Try it> Go through the material below, find each line with the word "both", and copy those lines.

Data block>

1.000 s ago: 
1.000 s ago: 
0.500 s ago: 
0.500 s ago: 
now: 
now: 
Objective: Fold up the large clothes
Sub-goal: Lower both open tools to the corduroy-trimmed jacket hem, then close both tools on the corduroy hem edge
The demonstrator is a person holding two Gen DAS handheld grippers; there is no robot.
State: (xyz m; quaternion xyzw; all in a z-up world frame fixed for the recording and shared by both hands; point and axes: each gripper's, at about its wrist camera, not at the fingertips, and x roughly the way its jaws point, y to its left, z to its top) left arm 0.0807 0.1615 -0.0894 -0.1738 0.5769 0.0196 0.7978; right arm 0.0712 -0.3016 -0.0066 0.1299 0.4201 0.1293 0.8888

The answer>
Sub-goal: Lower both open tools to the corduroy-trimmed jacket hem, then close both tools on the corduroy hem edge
State: (xyz m; quaternion xyzw; all in a z-up world frame fixed for the recording and shared by both hands; point and axes: each gripper's, at about its wrist camera, not at the fingertips, and x roughly the way its jaws point, y to its left, z to its top) left arm 0.0807 0.1615 -0.0894 -0.1738 0.5769 0.0196 0.7978; right arm 0.0712 -0.3016 -0.0066 0.1299 0.4201 0.1293 0.8888

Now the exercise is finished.